At UCLA, Blue was a four-year starting point guard. She was named first-team All-Pacific-10 Conference and to the All-Freshmen team. She averaged 16.6 points per game, 5.5 rebounds per game, 3.6 assist per game, and 2.7 steals per game her freshman year.
As a sophomore, she was named first-team All-Pac-10 for the second straight year. As a junior, she joined Ann Meyers as the second Bruin to record over 1,300 points and 400 assists. She was one of the finalists for the Nancy Lieberman Award her senior year. Her career averages at UCLA were 15.2 points per game, 5.1 assist per game, 5.2 rebounds per game, and 2.8 steals per game.

==UCLA statistics==
Source

| Year | Team | GP | Points | FG% | 3P% | FT% | RPG | APG | SPG | BPG | PPG |
|---|---|---|---|---|---|---|---|---|---|---|---|
| 2002-03 | UCLA | 29 | 481 | 40.5 | 27.9 | 70.4 | 5.5 | 3.6 | 2.7 | 0.3 | 16.6 |
| 2003-04 | UCLA | 30 | 457 | 39.6 | 37.5 | 72.5 | 5.6 | 4.9 | 3.0 | 0.1 | 15.2 |
| 2004-05 | UCLA | 27 | 458 | 41.6 | 35.0 | 72.0 | 5.0 | 6.0 | 3.4 | 0.2 | 17.0 |
| 2005-06 | UCLA | 32 | 401 | 39.6 | 41.8 | 70.5 | 4.7 | 5.9 | 2.1 | 0.2 | 12.5 |
| Career | UCLA | 118 | 1797 | 40.3 | 35.5 | 71.4 | 5.2 | 5.1 | 2.8 | 0.2 | 15.2 |

==WNBA career==
After her college career, Blue was selected in the second round of the 2006 WNBA draft by the Washington Mystics. She played 4 seasons with the Mystics before being traded on May 13, 2010 to the New York Liberty in exchange for rookie Ashley Houts.

==Coaching career==
Blue was hired by the Phoenix Mercury on March 31, 2022, as an Assistant Coach to be a part of new Head Coach Vanessa Nygaard's coaching staff. Blue was named the interim head coach for the Mercury after they fired Nygaard on June 25, 2023.

In January 2025, Blue was announced as an assistant coach for the Los Angeles Sparks under head coach Lynne Roberts.
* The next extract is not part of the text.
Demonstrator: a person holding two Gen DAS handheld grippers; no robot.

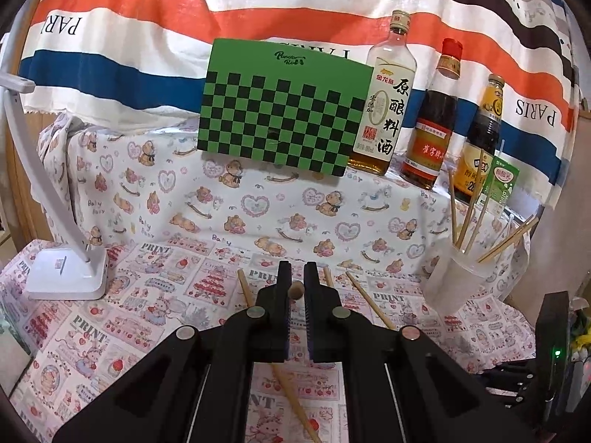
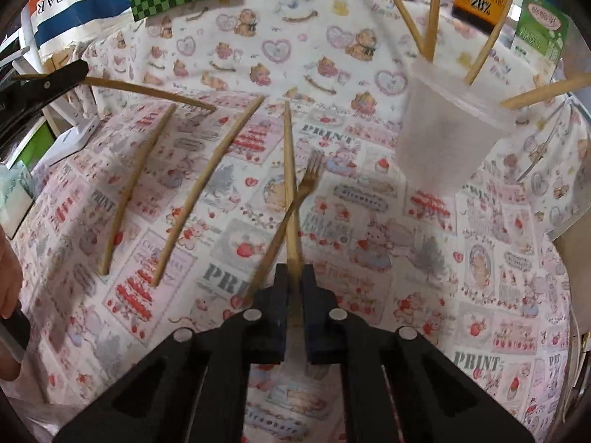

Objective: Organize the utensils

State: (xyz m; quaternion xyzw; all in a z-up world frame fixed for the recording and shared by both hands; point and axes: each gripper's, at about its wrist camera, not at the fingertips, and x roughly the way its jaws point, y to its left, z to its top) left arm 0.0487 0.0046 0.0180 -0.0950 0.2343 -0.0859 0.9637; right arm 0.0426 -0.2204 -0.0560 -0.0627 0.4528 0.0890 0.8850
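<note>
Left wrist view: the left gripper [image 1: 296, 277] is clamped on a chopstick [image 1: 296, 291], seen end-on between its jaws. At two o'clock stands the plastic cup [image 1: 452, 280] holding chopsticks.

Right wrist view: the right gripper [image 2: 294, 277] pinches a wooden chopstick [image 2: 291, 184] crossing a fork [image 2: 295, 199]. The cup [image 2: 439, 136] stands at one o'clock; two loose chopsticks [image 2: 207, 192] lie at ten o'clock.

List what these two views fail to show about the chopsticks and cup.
- Left wrist view: left claw hides most of its chopstick.
- Right wrist view: top edge cuts off the sticks in the cup; cup is blurred.
- Right claw hides the fork handle's end.
</note>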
However, before the start of the WNBA season, in April, she was named an assistant coach for the USC Trojans under head coach Lindsay Gottlieb.

===WNBA===

| Team | Year | G | W | L | W–L% | Finish | PG | PW | PL | PW–L% | Result |
| PHO | 2023 | 28 | 7 | 21 | .250 | 6th in Western | — | — | — | — | Missed Playoffs |
| Career |  | 28 | 7 | 21 | .250 |  | 0 | 0 | 0 | – |

==WNBA career statistics==

===Regular season===

| Year | Team | GP | GS | MPG | FG% | 3P% | FT% | RPG | APG | SPG | BPG | TO | PPG |
|---|---|---|---|---|---|---|---|---|---|---|---|---|---|
| 2006 | Washington | 24 | 0 | 7.5 | 25.9 | 8.3 | 80.6 | 0.8 | 1.5 | 0.8 | 0.0 | 0.8 | 2.3 |
| 2007 | Washington | 30 | 1 | 14.0 | 32.4 | 22.2 | 83.8 | 2.1 | 1.6 | 0.7 | 0.2 | 1.2 | 3.6 |
| 2008 | Washington | 26 | 22 | 20.7 | 32.4 | 43.8 | 76.0 | 1.6 | 2.8 | 0.7 | 0.1 | 1.6 | 3.8 |
| 2009 | Washington | 16 | 0 | 5.7 | 29.2 | 33.3 | 70.0 | 0.6 | 0.8 | 0.4 | 0.0 | 0.8 | 1.5 |
| 2010 | New York | 15 | 0 | 5.1 | 28.6 | 16.7 | 71.4 | 0.4 | 0.9 | 0.3 | 0.0 | 0.6 | 1.2 |
| Career | 5 years, 2 teams | 111 | 23 | 11.8 | 30.7 | 29.1 | 79.1 | 1.3 | 1.6 | 0.6 | 0.1 | 1.1 | 2.7 |

===Playoffs===

| Year | Team | GP | GS | MPG | FG% | 3P% | FT% | RPG | APG | SPG | BPG | TO | PPG |
|---|---|---|---|---|---|---|---|---|---|---|---|---|---|
| 2006 | Washington | 1 | 0 | 3.0 | 0.0 | 0.0 | 0.0 | 1.0 | 0.0 | 1.0 | 0.0 | 0.0 | 0.0 |
| 2010 | New York | 1 | 0 | 1.0 | 0.0 | 0.0 | 0.0 | 0.0 | 0.0 | 0.0 | 0.0 | 0.0 | 0.0 |
| Career | 5 years, 2 teams | 2 | 0 | 2.0 | 0.0 | 0.0 | 0.0 | 0.5 | 0.0 | 0.5 | 0.0 | 0.0 | 0.0 |

==Personal==
Her full name is Anitra Necole Blue. She is the daughter to Sabrina Hunter and has one brother, Andre. She has served as an assistant coach in the UNLV women's basketball program for the past two years during her off-season from the WNBA. Her biggest thrill to date was being selected to play in the first McDonald's All-Star game in New York. She also lettered in volleyball (three years), softball (one year) and track and field (one year). She majored in history at UCLA.